Faster fetch_openml cache #14855

rth · 2019-08-30T19:55:09Z

When designing fetch_openml in #11419 we decided to go with fine grained cache of individual HTTP requests. In retrospective that was not the right decision.

The issue is that HTTP fetching is not the only bottleneck. The (pure Python) ARFF parser we use is quite slow. A side note: there could be potentially a gain of 3x or so by using to compiled parser (here in Rust) but that would require a lot of work (on build and to reach feature parity). We are also doing a significant amount of post-processing to convert the parsed arff to something usable. ARFF is a problem overall.

A better solution is to cache the output of fetch_openml directly with joblib.Memory. This PR implements that.

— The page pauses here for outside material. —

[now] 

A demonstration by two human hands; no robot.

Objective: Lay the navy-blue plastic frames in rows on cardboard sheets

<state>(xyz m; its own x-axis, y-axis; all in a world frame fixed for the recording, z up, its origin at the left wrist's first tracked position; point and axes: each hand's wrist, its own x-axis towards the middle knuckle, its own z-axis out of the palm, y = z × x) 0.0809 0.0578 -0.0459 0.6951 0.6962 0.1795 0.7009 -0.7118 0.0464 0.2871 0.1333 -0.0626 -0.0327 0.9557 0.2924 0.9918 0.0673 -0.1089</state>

This also has the advantage of delegating most of the caching logic to joblib.

Performance

Loading MNIST from cache with

fetch_openml('mnist_784', version=1)

takes 19s on master and 0.3s in this PR (on SSD).

Loading it the first time with an empty cache will probably also be marginally faster (due to pickling ndarray being more efficient as compared to storing gzipped HTTP responses). My internet is not good enough to try at the moment.

Initial motivation was to make examples in #14300 faster,

TODO

possibly add tests to ensure coverage: we have somewhat less control on where files are stored in the cache, so a bit more tricky to test.
see if the re-trying mechanism on corrupted/outdated pickles can be done in joblib.

rth · 2019-08-31T11:28:57Z

This also makes docs in CircleCI build faster : 26-33min on master and 20-25min in this PR for a full build.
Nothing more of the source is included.